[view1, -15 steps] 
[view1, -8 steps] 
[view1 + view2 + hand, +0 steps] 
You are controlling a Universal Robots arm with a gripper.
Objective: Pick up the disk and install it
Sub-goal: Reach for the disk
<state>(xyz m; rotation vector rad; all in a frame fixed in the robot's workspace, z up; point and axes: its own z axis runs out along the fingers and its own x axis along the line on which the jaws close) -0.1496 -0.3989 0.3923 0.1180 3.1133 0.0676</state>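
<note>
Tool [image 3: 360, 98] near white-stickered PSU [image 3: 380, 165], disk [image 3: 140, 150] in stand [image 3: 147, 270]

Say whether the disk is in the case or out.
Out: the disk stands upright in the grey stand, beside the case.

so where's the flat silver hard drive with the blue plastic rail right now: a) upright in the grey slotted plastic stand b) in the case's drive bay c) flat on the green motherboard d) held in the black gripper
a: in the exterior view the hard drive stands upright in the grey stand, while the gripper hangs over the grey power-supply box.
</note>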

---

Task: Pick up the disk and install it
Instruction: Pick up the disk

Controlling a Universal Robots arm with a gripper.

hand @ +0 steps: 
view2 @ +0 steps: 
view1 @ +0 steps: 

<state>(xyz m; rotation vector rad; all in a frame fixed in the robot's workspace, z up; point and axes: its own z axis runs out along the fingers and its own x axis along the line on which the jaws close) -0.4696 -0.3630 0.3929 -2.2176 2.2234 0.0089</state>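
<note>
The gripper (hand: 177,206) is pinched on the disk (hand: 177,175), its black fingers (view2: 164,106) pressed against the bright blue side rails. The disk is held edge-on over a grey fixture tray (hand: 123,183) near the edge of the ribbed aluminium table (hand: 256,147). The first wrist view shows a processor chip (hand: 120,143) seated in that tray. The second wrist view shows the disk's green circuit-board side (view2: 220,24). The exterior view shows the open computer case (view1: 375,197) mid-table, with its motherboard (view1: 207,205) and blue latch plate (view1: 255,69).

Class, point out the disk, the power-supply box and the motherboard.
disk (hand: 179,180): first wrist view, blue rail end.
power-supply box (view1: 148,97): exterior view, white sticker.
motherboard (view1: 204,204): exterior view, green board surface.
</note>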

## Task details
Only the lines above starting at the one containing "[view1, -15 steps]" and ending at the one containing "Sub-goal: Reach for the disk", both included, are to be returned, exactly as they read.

## Answer
[view1, -15 steps] 
[view1, -8 steps] 
[view1 + view2 + hand, +0 steps] 
You are controlling a Universal Robots arm with a gripper.
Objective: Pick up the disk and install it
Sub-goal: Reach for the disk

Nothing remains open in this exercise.